WHAT IS REQUIRED ▸ Once the pictures are removed, restate the listing word for word.

SOURCE MATERIAL ▸
--------------------------------
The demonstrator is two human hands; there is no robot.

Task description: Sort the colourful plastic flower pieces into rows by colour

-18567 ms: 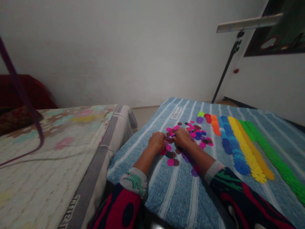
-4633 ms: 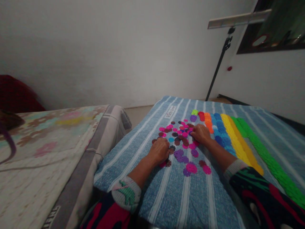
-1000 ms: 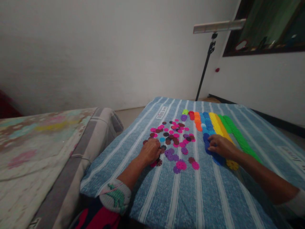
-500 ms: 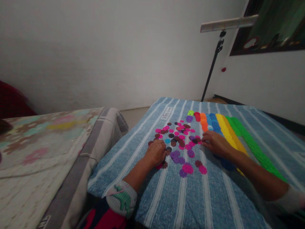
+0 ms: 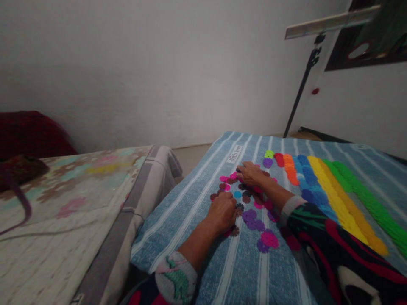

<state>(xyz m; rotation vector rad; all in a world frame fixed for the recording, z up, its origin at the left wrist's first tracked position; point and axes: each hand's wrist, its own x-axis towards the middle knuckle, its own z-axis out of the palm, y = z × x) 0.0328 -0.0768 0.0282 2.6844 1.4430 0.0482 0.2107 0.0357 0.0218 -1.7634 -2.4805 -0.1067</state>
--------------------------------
TASK OUTPUT ▸
The demonstrator is two human hands; there is no robot.

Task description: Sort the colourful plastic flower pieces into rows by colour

-18567 ms: 
-4633 ms: 
-1000 ms: 
-500 ms: 
+0 ms: 

<state>(xyz m; rotation vector rad; all in a world frame fixed for the recording, z up, its origin at the left wrist's first tracked position; point and axes: each hand's wrist, its own x-axis towards the middle knuckle, its own z-axis out of the palm, y = z × x) 0.0328 -0.0768 0.0282 2.6844 1.4430 0.0482 0.2107 0.0357 0.0218 -1.7634 -2.4805 -0.1067</state>

Nothing else belongs to this exercise.